Es wird kleingeredet. Wir machen den nachhaltigsten Tourismus im Europavergleich, von alternativen Energien bis zur Verwendung von Essen im Sinne der Kreislaufwirtschaft. Aber die Nestbeschmutzer skandalisieren, dass Skiregionen beschneit werden. Es gibt in vielen Politikfeldern Best-Practice-Beispiele, die auch zur Lösung von großen Problemen herangezogen werden können, doch dafür brauchen wir politische Verantwortungsträger, die Mut haben.
Der WAG-Loop, den Sie ansprechen, und für den es eine Drittellösung geben soll – ein Drittel zahlt die Republik, ein Drittel die projektwerbenden Unternehmen, der Rest kommt über neue Gebühren – kostet 200 Millionen Euro. Wir wollen dringend aus der Abhängigkeit von russischem Gas und bringen es nicht fertig, die Genehmigung für die Verfahren zu beschleunigen? Und die Politik bringt nicht die Verantwortung und den Mut auf, die Mittel aus einem Ressort bereitzustellen? Ja – das wirkt fast so, als wolle man mutwillig verhindern, dass wir alternative Gasrouten für die Zukunft bekommen.
Wir erleben gerade, dass Privatpersonen wie Unternehmer, die an die Energiewende glauben und in PV-Anlagen investieren, ihren produzierten Energieüberschuss nicht ins Leitungsnetz einspeisen können, weil es die Leitungen nicht gibt. Das ist typisch Österreich. Wenn wir aus Landschafts- oder Umweltschutzgründen Verfahren nicht schneller genehmigen, wird es zu einem Stromversorgungsproblem in Österreich kommen. Das ist die unangenehme Wahrheit, die benannt werden muss.

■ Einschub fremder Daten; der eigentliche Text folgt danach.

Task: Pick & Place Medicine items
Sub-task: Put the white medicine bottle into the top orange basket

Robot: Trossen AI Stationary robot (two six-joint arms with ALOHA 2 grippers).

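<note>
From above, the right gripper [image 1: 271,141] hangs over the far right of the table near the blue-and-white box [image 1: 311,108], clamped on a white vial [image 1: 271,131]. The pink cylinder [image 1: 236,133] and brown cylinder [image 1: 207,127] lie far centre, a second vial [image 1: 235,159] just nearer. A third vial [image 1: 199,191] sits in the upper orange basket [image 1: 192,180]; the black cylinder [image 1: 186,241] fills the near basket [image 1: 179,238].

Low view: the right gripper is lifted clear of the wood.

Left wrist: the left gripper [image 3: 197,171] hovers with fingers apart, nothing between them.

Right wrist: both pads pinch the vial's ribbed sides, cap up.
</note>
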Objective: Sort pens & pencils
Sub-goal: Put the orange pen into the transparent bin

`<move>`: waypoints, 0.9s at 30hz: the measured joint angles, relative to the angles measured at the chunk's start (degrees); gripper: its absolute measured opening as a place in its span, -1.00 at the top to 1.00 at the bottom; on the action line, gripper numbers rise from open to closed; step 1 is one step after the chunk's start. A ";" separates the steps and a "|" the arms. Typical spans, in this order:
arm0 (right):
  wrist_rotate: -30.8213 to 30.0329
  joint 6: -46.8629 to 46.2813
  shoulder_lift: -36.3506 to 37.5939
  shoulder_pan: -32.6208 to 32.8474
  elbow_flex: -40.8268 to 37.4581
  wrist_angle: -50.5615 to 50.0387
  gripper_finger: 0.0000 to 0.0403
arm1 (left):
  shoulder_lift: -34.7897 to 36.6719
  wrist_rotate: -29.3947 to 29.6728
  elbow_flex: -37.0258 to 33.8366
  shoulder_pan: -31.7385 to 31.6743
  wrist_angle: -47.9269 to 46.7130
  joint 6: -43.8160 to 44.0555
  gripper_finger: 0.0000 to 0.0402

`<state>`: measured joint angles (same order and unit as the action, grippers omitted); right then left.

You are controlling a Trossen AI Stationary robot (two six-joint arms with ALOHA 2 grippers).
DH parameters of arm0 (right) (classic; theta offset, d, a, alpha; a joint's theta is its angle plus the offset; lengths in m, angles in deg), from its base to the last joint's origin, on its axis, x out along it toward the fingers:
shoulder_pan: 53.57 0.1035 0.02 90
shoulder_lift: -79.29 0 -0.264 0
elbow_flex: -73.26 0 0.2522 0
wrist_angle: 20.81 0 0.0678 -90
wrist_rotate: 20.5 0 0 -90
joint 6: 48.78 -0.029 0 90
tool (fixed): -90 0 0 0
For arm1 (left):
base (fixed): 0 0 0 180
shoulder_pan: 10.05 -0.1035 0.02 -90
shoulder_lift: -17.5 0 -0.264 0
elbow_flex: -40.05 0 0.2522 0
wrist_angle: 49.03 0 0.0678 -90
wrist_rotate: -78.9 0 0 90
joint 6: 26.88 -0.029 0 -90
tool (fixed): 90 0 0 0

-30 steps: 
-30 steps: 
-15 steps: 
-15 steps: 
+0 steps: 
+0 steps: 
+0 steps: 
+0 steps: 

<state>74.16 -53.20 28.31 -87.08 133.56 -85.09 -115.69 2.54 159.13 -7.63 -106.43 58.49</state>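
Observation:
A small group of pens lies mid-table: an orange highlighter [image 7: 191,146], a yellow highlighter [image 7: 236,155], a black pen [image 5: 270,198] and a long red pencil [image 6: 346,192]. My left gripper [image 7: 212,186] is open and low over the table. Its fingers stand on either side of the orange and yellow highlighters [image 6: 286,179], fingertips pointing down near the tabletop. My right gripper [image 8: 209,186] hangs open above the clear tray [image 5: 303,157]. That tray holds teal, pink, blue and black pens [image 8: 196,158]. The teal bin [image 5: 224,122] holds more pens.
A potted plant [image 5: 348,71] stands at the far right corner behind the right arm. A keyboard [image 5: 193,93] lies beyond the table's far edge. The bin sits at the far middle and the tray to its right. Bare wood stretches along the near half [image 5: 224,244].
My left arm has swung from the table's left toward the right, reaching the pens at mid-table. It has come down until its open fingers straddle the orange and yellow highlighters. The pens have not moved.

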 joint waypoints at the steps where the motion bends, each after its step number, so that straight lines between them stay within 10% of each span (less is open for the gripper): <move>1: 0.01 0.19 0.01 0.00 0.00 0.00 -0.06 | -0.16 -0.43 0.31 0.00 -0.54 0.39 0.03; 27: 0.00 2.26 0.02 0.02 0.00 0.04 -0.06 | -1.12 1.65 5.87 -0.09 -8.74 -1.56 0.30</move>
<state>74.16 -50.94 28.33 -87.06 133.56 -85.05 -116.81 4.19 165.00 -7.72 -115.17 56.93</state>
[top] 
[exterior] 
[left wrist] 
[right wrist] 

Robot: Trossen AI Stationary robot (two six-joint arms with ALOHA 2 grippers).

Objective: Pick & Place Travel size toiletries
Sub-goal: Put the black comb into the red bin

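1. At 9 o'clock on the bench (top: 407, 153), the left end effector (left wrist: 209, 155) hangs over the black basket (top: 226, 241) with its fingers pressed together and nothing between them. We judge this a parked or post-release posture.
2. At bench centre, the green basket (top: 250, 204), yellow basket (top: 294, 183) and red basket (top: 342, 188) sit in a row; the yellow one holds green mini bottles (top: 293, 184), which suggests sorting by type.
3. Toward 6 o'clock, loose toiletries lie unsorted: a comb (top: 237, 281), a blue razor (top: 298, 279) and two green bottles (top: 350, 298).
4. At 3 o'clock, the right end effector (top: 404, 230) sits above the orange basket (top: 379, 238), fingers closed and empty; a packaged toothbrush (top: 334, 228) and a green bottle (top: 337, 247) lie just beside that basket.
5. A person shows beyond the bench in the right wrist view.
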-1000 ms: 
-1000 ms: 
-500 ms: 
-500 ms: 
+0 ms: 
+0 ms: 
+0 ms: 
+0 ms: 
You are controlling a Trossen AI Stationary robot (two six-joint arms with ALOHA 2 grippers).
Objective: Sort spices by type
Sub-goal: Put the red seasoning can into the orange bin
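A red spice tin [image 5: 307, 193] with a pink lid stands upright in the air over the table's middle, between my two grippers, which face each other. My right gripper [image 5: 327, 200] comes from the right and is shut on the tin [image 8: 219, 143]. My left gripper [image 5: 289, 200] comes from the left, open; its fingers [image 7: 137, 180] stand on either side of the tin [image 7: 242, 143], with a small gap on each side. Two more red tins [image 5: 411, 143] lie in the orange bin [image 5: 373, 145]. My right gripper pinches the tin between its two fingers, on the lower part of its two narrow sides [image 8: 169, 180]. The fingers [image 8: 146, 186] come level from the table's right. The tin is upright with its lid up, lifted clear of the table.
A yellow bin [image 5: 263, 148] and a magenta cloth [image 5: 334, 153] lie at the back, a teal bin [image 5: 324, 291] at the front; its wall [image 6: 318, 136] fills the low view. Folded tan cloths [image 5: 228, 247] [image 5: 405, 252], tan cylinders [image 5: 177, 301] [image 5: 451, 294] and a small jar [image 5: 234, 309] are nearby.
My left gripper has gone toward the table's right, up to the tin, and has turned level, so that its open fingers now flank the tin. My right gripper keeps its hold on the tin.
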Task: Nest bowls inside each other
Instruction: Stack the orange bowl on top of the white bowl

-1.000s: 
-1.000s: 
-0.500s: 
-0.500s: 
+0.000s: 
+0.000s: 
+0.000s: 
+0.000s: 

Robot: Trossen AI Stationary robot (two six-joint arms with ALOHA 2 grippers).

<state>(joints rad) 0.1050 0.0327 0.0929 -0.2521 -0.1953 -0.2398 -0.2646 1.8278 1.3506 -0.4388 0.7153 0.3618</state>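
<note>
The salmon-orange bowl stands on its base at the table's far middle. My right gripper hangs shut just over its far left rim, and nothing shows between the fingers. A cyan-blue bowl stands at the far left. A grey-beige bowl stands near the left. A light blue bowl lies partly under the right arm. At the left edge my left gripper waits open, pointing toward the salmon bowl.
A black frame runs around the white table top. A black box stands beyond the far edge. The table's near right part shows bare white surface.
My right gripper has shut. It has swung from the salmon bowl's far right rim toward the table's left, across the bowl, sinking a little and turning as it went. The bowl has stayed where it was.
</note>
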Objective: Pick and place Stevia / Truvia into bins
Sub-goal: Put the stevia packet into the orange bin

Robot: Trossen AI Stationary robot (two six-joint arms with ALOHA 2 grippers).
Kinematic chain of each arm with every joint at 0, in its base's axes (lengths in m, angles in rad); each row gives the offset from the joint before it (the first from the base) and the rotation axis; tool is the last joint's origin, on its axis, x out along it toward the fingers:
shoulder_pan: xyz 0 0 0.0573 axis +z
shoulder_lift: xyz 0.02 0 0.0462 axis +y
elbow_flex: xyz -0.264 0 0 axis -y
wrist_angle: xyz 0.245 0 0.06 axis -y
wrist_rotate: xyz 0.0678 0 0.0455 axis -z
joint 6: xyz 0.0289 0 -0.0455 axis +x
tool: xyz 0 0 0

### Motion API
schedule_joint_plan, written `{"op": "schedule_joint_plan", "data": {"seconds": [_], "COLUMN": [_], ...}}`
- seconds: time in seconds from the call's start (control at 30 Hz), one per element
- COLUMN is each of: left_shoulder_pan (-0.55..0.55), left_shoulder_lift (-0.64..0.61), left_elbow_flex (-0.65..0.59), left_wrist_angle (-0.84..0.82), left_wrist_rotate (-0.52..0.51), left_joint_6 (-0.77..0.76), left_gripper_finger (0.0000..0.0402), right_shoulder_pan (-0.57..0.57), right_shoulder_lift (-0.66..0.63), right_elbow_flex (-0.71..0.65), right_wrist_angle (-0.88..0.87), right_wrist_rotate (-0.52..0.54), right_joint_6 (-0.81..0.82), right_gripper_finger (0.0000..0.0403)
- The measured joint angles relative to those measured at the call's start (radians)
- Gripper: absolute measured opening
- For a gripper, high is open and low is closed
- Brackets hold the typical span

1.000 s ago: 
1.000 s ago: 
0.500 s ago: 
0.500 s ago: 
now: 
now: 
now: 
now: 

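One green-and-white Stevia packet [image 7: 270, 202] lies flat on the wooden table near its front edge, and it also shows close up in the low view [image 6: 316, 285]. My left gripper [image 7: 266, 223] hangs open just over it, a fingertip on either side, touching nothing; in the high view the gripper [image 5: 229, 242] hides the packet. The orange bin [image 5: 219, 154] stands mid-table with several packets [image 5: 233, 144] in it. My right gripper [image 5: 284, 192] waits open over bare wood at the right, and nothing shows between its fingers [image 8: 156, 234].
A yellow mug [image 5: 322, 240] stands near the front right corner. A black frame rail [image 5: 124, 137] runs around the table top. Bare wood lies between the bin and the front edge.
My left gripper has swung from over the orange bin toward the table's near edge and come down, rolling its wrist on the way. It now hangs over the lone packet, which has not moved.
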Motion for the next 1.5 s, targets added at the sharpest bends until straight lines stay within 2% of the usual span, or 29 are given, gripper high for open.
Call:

Die Wahrheit ist also: Wir werden es nicht schaffen?
Wenn alles bleibt, wie es jetzt ist, wird die Energiewende nie gelingen, der Strompreis steigen und die Abhängigkeit von Gas bleiben. Wir wollen keine Atomkraft in Österreich, also brauchen wir ein neues Leitungsnetz für die Energiewende. Wir schaffen es nur mit Prioritätensetzungen und nicht mit Blockadehaltungen. Der Republik fehlt es an Mut und Grandezza – auch Mittel bereitzustellen. Denn: Wir werden nichts ernten können, wenn wir jetzt nicht säen.
Sie sprechen ständig von Mut. Ist es sich nicht die Verantwortung, die Politikern fehlt?
Politiker werden dafür gewählt, Verantwortung zu übernehmen. Mut zu haben und Risiko einzugehen – das würde normalerweise im Beipackzettel der Politiker-Jobdeskription stehen. Aber Politiker nehmen kein Risiko mehr, weil Bürger westlicher Demokratien im digitalen Zeitalter Politiker für alles verantwortlich machen. Wissend, dass es auch externe Einflüsse gibt, für die Politiker keine Verantwortung tragen können. Das ist der Grund, warum immer weniger Menschen in die Politik gehen. Demokratie ist von Menschen für Menschen gemacht – unmenschlicher Umgang zersetzt das, was Demokratie ausmacht. Und Österreich ist in einer Phase, in der wir einen neuen Kompass brauchen, weil wir vor wichtigen Richtungsentscheidungen stehen.